- Born: July 1951 (age 74)
- Citizenship: United States
- Occupations: Research neuropsychologist, ABackans DCP
- Awards: Society for the Psychology of Women: Sue Rosenberg Zalk Award for Distinguished Service (2003); Committee on Women in Psychology Distinguished Leadership Award (2012);

Academic background
- Alma mater: Brown University; University of Rhode Island

Academic work
- Institutions: College of Wooster

= Martha Banks =

Research neuropsychologist

Martha E. Banks (born July 1951) is a retired clinical psychologist known her expertise on issues involving women, race, trauma, disability, religion, and their intersectionality. She is a research neuropsychologist and computer programmer at ABackans DCP Inc.

Banks was a founder of the Society for the Psychological Study of Ethnic Minority Issues, which became the Society for the Psychological Study of Culture, Ethnicity and Race, American Psychological Association (APA), Division 45. She served as President of the Society for the Psychology of Women (APA, Division 35) from 2008 to 2009 and as their Division Representative to the APA Council in 2012. She was the 1997 Chair of the APA Committee on Women, and served on the APA Board for the Advancement of Psychology in the Public Interest.

== Biography ==
Banks was born in Washington D.C in 1951 and grew up in Newport, Rhode Island.
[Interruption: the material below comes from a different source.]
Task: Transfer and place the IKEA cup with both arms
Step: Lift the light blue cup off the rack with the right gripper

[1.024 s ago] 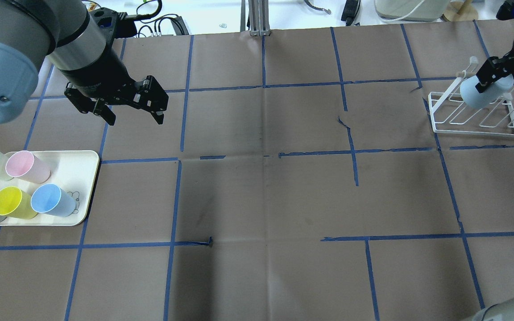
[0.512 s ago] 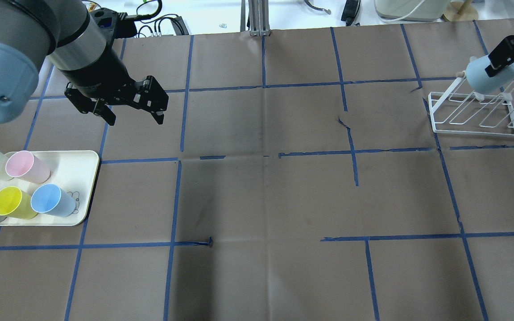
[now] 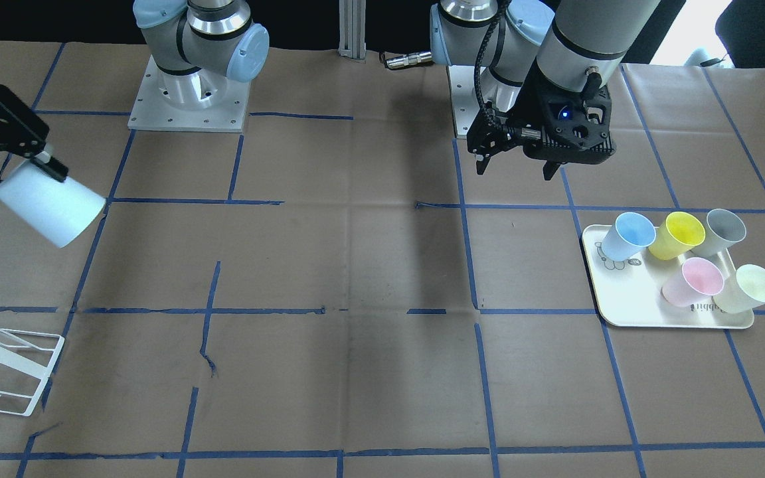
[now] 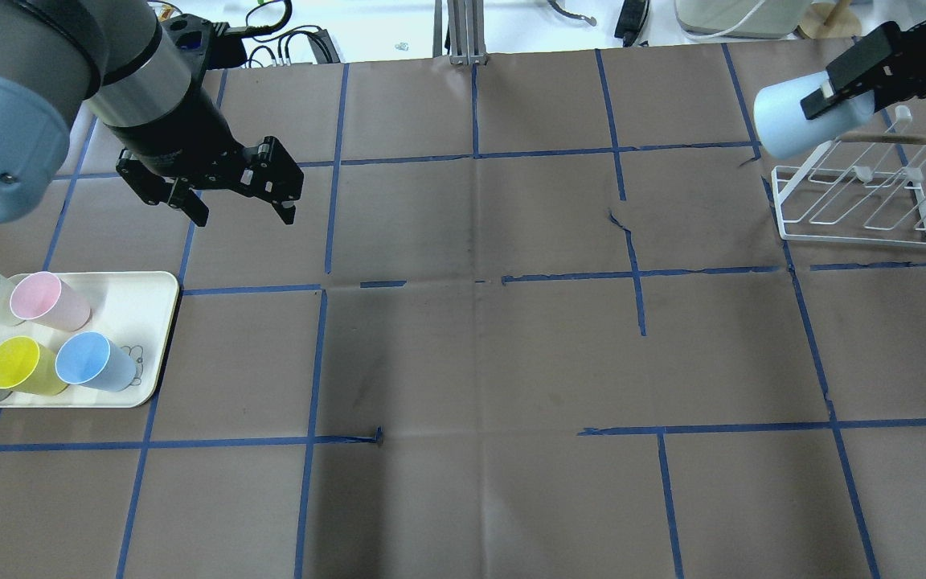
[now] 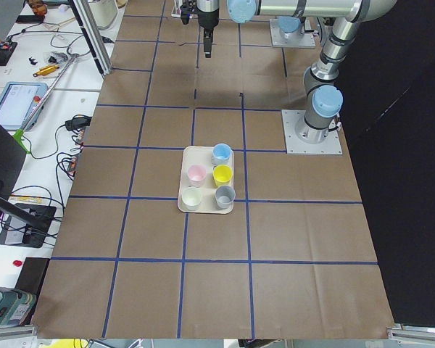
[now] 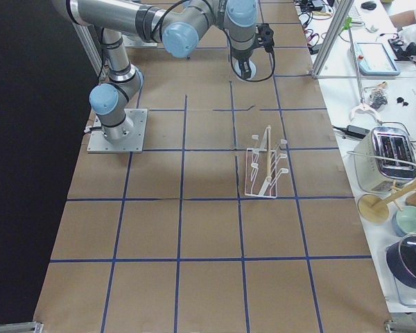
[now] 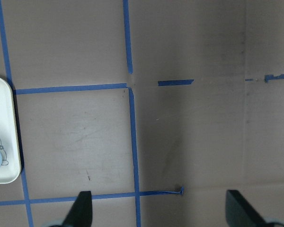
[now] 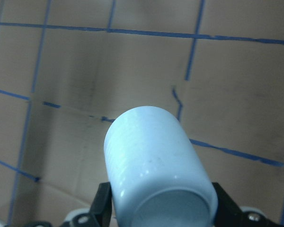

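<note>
IKEA cup (image 4: 780, 122) clamped in right hand (image 4: 823, 103) — seemingly above the rack (image 4: 855, 235).

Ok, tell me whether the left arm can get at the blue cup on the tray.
Probably yes: the left gripper hangs open and empty near the tray, and the blue cup stands at its inner edge with nothing between.
</note>
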Controlling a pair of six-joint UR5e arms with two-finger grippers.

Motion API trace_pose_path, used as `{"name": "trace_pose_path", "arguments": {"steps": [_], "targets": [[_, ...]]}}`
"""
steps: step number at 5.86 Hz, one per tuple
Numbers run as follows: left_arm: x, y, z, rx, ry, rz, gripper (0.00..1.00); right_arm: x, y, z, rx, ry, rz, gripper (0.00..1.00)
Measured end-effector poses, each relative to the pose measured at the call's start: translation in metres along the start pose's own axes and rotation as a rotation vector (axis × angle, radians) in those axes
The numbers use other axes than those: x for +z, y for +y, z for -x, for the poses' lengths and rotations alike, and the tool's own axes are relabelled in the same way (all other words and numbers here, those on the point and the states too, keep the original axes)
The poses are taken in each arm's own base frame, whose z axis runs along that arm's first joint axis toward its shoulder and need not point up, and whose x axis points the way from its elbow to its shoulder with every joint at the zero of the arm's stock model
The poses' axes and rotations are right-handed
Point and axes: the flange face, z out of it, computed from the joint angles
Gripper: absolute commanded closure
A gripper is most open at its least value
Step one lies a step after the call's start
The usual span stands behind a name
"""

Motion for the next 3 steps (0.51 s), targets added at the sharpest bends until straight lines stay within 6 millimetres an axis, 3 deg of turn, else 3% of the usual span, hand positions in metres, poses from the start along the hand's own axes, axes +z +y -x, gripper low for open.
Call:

As both of her parents were graduates of Brown University, Banks had a very different life when it came to education as compared to other African American girls growing up in the 1960s.
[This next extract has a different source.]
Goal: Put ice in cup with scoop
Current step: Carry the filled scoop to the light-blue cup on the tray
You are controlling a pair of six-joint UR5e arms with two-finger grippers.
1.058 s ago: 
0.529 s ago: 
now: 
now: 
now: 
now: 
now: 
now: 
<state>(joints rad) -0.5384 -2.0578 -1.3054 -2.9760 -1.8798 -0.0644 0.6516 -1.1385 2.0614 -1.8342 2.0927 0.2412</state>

Banks received her B.S. degree at Brown University in 1973. She then attended graduate school at the University of Rhode Island where she obtained a M.A. in 1978 and a PhD in clinical psychology in 1980. Her dissertation was titled "Emotions and Music: A Correlational Study." Banks worked as a psychologist at the Brecksville Veterans Administration Hospital from 1983 to 1996. She was on the faculty of the College of Wooster from 1989 to 1991 and from 2003 to 2005. She also served as a Part-Time Leave Replacement Adjunct Professor at Kent State University from February to May in 2012, where she taught Development of Gender Role & Identity.

Banks's research and clinical work has focused on women with disabilities, including their elevated risk for physical and psychological abuse. Several of her studies have looked specifically at the traumatic brain injuries sustained by victims of domestic violence. With Rosalie Ackerman, Banks developed the Ackerman-Banks Neuropsychological Battery, which was one of the first assessments to include an ethnic minority normative sample, and the Post-Assault Traumatic Brain Injury Interview and Checklist.

== Awards ==
Banks received the Sue Rosenberg Zalk Award for Distinguished Service to the Society for the Psychology of Women in 2003. The APA gave her a Presidential Citation for Leadership in 2008, citing leadership in the areas of women and psychology, ethnic-minority affairs and rehabilitation psychology. In 2012, the APA Committee on Women in Psychology honored Banks with a Distinguished Leadership Award, with her award citation stating, "She has been a pioneer in the effective integration of feminist theory with the issues experienced by women with disabilities, and has advanced psychology's understanding of the intersection of gender, race, and disability."

As an alumnus of the University of Rhode Island (URI), Banks was honored with the President's Distinguished Achievement Award in 2010 and the University Diversity Award for Lifetime Achievement in 2013.

== Books ==
- Banks, M. E., Gover, M. S., Kendall, E., & Marshall, C. A. (Eds.). (2009). Disabilities: Insights from across fields and around the world [3 volumes]. ABC-CLIO. ISBN 978-0-313-34605-7.
- Banks, M. E., & Kaschak, E. (2003). Women with visible and invisible disabilities: Multiple intersections, multiple issues, multiple therapies. Haworth Press.
- Banks, M. E., Kendall, E., Marshall, C. A., Gover, R. M., & Bornemann, T. (Eds.) (2009). Disabilities. insights from across fields and around the world. Praeger.